Enviada em 02/08/2020

Promulgada em 1948, a Declaração Universal dos Direitos Humanos fundamenta o direito ao bem-estar social a todos os indivíduos. Contudo, no Brasil, devido à precariedade de alternativas para a inclusão deste grupo, portadores de deficiências são censurados dessas garantias. Nesse cenário, cabe analisar os agravantes sociais e governamentais dessa problemática.

Em primeiro lugar, segundo o sociólogo Sérgio Buarque de Holanda, o brasileiro, desde o período colonial, é marcado por um individualismo exacerbado. Em efeito disso, a necessidade de auxílios à inclusão social de deficientes, hodiernamente, é tratada com negligência pela população. Nessa perspectiva, conforme uma pesquisa governamental, mais da metade dos portadores de necessidades especiais do País, devido à precária estrutura educacional, apresentam o ensino primário incompleto.

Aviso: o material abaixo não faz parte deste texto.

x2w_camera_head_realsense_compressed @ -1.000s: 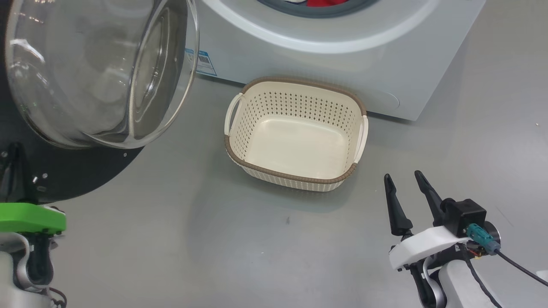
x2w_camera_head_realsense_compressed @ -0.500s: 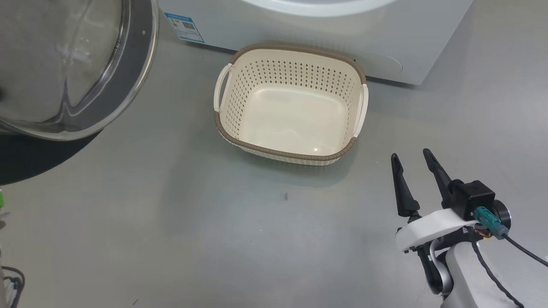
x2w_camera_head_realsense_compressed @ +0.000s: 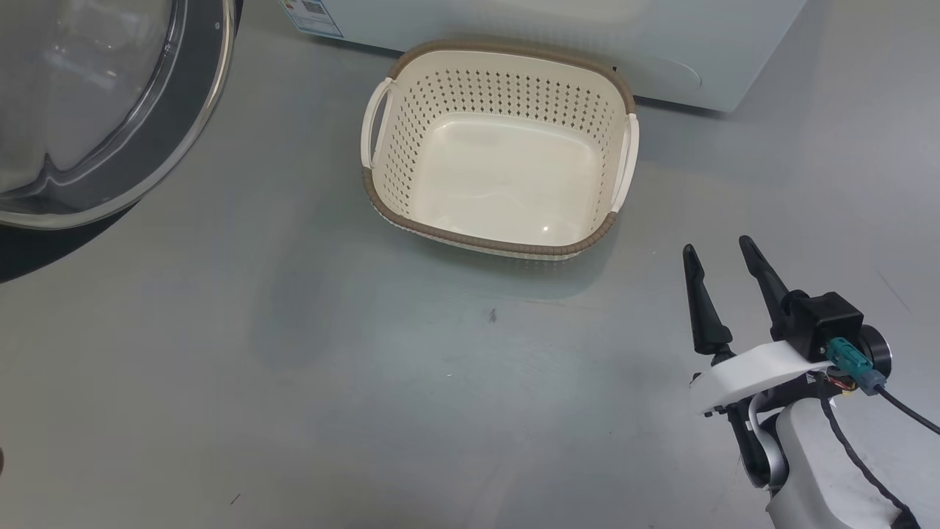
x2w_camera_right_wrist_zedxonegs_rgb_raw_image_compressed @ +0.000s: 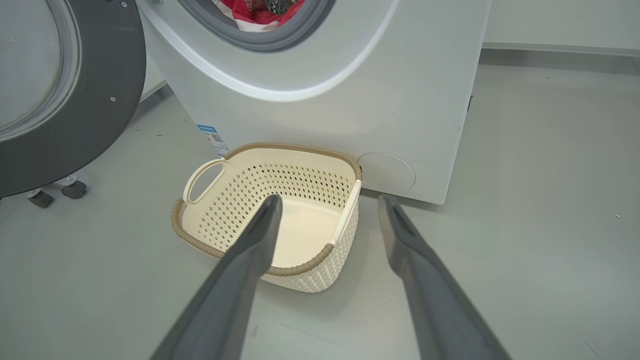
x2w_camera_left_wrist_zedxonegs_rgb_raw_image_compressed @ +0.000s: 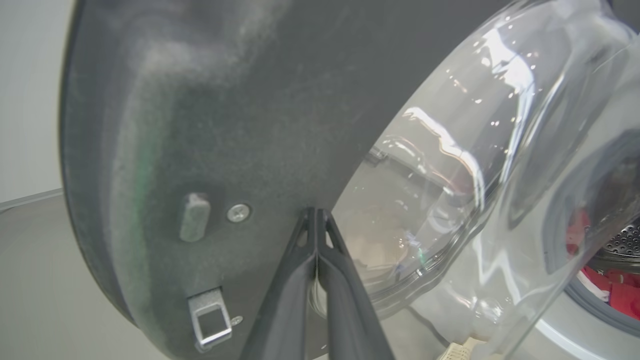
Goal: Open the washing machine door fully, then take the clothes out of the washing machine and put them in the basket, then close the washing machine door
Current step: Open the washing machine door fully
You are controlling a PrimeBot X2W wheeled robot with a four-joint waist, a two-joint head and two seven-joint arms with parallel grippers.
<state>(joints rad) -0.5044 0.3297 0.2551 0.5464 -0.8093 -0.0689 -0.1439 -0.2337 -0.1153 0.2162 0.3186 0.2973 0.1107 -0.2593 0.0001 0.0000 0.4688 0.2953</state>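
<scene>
The washing machine door (x2w_camera_head_realsense_compressed: 88, 110) stands open; black-rimmed, bulging glass.

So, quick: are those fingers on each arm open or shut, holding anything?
Left gripper: shut, nothing visibly held, pointed at the washing machine door.
Right gripper: open, empty, near the basket.

In the head view the basket (x2w_camera_head_realsense_compressed: 485, 244) sits at upper centre on the floor (x2w_camera_head_realsense_compressed: 294, 382), just before the washing machine (x2w_camera_head_realsense_compressed: 558, 37), which runs along the top edge. The washing machine door (x2w_camera_head_realsense_compressed: 198, 95) stands at upper left, left of the basket and apart from it. The right gripper (x2w_camera_head_realsense_compressed: 717, 245) is at lower right, clear of the basket. In the right wrist view the clothes (x2w_camera_right_wrist_zedxonegs_rgb_raw_image_compressed: 255, 15) lie inside the machine at the top, above the basket. In the left wrist view the left gripper (x2w_camera_left_wrist_zedxonegs_rgb_raw_image_compressed: 316, 212) rises from bottom centre, tips close against the door.
</scene>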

Fatos como esse, apesar de expressivos, não possuem notoriedade nos espaços midiáticos e um engajamento popular à causa, o que, por sua vez, facilita a perpetuação desse quadro deletério.

Outrossim, de acordo com o sociólogo Zygmunt Bauman, algumas instituições contemporâneas configuram-se como “zumbis”. Dentro dessa lógica, tais entidades, embora busquem permanecer no poder, perderam suas respectivas funções sociais. De maneira análoga, é notório que o Estado, no que tange à alternativas para a inclusão dos portadores de deficiência, falha perante as ações e políticas públicas nacionais. Destarte, nota-se a marginalização desse grupo na sociedade e, consequentemente, um cenário distópico em relação à efetivação dos direitos internacionais.

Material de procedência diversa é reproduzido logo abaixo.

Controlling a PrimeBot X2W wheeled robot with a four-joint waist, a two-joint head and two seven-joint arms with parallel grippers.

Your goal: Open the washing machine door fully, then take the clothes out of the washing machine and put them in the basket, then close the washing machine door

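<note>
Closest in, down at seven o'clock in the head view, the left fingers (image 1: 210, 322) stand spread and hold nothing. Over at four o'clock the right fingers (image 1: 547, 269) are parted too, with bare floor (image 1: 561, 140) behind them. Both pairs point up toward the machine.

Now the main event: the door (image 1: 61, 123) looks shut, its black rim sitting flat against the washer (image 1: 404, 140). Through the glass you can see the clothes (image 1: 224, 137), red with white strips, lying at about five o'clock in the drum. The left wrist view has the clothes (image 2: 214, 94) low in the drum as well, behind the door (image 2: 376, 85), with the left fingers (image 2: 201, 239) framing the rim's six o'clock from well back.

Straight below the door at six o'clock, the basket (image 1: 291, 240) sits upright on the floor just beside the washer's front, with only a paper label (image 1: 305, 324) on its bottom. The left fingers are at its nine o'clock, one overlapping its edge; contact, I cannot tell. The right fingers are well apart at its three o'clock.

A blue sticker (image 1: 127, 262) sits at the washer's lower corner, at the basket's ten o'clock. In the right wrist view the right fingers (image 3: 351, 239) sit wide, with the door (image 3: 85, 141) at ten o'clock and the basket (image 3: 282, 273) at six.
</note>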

Portanto, é fundamental que ONG’s, em parceria aos veículos midiáticos, por meio de campanhas publicitárias, notifique a população a respeito dos entraves à inclusão social de portadores de deficiências. Desse modo, promover-se-ia o engajamento popular e, consequentemente, mudanças na postura dos órgãos públicos. Feito isso, o Brasil caminhará no sentido da efetivação do bem-estar social igualitário.